On May 31st 2020, 8 year old domestic worker Zohra Shah was murdered at the hands of her employers for accidentally setting free expensive parrots from their cage. Zohra was taken to Beghum Akhtar Ruksana Hospital in Rawalpindi, where she succumbed to severe injuries. She had been sent as a child to work for abusive employers at the behest of her father, an unemployed drug addict. An examination of her body proved that she had been undergoing long-term abuse, with older bruises and marks in several places.

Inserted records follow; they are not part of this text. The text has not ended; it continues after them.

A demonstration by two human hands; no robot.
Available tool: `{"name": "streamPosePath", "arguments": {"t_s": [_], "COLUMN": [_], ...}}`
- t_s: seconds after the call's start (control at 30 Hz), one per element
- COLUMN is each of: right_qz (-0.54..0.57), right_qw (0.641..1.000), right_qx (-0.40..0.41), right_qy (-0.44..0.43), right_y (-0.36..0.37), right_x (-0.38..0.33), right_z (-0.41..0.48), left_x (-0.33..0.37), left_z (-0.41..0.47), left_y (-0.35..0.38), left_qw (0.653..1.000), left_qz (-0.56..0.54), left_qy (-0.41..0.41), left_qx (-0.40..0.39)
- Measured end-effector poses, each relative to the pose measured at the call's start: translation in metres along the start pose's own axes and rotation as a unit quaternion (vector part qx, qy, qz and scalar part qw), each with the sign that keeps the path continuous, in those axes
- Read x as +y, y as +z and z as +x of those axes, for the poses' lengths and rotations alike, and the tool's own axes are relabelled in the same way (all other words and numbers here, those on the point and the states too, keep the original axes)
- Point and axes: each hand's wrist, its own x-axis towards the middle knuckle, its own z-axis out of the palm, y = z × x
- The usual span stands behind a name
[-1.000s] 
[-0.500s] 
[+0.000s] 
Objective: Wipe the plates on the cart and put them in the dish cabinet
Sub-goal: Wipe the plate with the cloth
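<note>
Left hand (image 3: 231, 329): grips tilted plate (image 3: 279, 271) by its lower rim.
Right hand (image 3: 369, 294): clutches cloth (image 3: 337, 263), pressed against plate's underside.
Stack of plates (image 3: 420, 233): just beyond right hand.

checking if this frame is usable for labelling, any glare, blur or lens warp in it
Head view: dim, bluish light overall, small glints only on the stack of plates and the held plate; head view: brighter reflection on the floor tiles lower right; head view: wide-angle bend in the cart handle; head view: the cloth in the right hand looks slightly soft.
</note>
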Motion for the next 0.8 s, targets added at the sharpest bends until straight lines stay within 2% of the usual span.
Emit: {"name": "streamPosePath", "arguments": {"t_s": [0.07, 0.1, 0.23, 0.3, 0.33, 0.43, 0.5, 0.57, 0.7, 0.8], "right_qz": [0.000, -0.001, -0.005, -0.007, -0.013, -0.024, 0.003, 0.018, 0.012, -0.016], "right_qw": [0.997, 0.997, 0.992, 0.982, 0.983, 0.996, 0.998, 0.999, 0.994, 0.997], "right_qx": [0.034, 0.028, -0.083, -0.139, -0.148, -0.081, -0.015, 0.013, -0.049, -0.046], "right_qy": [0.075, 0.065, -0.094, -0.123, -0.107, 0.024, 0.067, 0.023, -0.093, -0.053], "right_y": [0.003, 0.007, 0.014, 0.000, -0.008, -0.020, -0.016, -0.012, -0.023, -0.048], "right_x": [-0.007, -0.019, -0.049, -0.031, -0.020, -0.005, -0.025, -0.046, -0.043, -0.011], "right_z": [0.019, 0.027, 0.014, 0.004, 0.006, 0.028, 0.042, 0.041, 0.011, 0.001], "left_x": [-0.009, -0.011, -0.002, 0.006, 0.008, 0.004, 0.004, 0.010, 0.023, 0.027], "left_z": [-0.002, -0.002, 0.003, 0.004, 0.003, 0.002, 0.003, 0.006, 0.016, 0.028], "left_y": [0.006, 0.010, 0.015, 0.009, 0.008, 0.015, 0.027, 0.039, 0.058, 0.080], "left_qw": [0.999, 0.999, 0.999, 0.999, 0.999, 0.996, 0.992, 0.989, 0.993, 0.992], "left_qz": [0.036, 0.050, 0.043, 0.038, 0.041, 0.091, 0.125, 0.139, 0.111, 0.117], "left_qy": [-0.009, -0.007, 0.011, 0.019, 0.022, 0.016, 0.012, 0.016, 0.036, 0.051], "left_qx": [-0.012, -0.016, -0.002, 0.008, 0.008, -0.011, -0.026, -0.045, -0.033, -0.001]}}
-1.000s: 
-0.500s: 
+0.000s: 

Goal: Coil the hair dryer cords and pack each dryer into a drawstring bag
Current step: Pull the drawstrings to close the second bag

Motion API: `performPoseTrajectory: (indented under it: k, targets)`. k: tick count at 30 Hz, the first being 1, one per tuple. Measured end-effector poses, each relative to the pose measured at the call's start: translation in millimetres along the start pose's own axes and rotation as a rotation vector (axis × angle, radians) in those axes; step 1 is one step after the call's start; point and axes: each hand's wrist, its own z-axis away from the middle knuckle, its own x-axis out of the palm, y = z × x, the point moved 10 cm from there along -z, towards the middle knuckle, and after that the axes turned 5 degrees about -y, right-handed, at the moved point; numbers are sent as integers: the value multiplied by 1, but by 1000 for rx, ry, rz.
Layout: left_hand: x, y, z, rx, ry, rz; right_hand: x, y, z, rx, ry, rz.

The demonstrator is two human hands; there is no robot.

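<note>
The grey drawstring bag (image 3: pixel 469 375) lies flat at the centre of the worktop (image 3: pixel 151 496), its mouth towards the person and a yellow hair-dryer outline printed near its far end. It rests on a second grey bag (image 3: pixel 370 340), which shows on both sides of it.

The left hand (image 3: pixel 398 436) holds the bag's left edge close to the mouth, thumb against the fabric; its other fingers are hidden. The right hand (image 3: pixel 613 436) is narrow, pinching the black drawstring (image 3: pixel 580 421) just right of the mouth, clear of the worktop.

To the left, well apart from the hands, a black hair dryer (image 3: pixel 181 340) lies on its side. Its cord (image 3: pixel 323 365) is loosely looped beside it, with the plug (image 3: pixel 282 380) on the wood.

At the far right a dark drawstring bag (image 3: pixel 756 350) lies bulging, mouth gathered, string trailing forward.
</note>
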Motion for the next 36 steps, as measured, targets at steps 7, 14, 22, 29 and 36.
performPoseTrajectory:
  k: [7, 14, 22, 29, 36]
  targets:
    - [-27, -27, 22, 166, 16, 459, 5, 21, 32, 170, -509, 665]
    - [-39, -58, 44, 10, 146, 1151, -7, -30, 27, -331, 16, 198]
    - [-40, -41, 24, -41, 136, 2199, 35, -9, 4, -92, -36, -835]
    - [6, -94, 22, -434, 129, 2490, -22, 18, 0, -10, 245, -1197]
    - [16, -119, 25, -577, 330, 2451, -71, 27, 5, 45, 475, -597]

Zohra is just one of the most recent reported cases in Pakistan’s history of violence against underaged domestic workers. A 2004 ILO study estimated 264,000 child domestic workers in Pakistan, a number that is sure to have grown by now. The Punjab Domestic Workers’ Act 2019 prohibits child domestic labour for children under the age of 15 in the Province of Punjab. Despite this legislation child labour remains mainstream and normalized in the Province. Needless to say, absent such legislation in other Provinces, the situation is no better in the rest of the country. The state offers no protection to these vulnerable workers, despite signalling otherwise on the international stage. While a recent amendment to the Federal Employment of Children Act, 1991 now includes domestic work in the list of hazardous employment, how far this will be implemented remains to be seen.
Pakistan is signatory to international commitments that define a child as being under 18: the United Nations Convention on the Rights of the Child (CRC), and the International Labour Organization (ILO) Minimum Age Convention. The United Nations Convention on the Rights of the Child has the most signatories of any UN convention, and states that the international legal definition of a child should be a person below the age of 18. Furthermore, Article 32 of CRC states that a child cannot be employed in any occupation that is hazardous or interferes with the child’s education, or is harmful to the child’s health or physical, mental, spiritual, moral or social development.
In similar vein, the ILO Minimum Age Convention states that “the minimum age for admission to any type of employment or work which by its nature or the circumstances in which it is carried out is likely to jeopardize the health, safety or morals of young persons shall not be less than 18 years.” Pakistan is a ratifying state to this convention and yet types of employment or work which would be likely to jeopardize the health and safety of young persons, such as mining or factory work, continue to employ children below the age of 18 as this is prescribed by law.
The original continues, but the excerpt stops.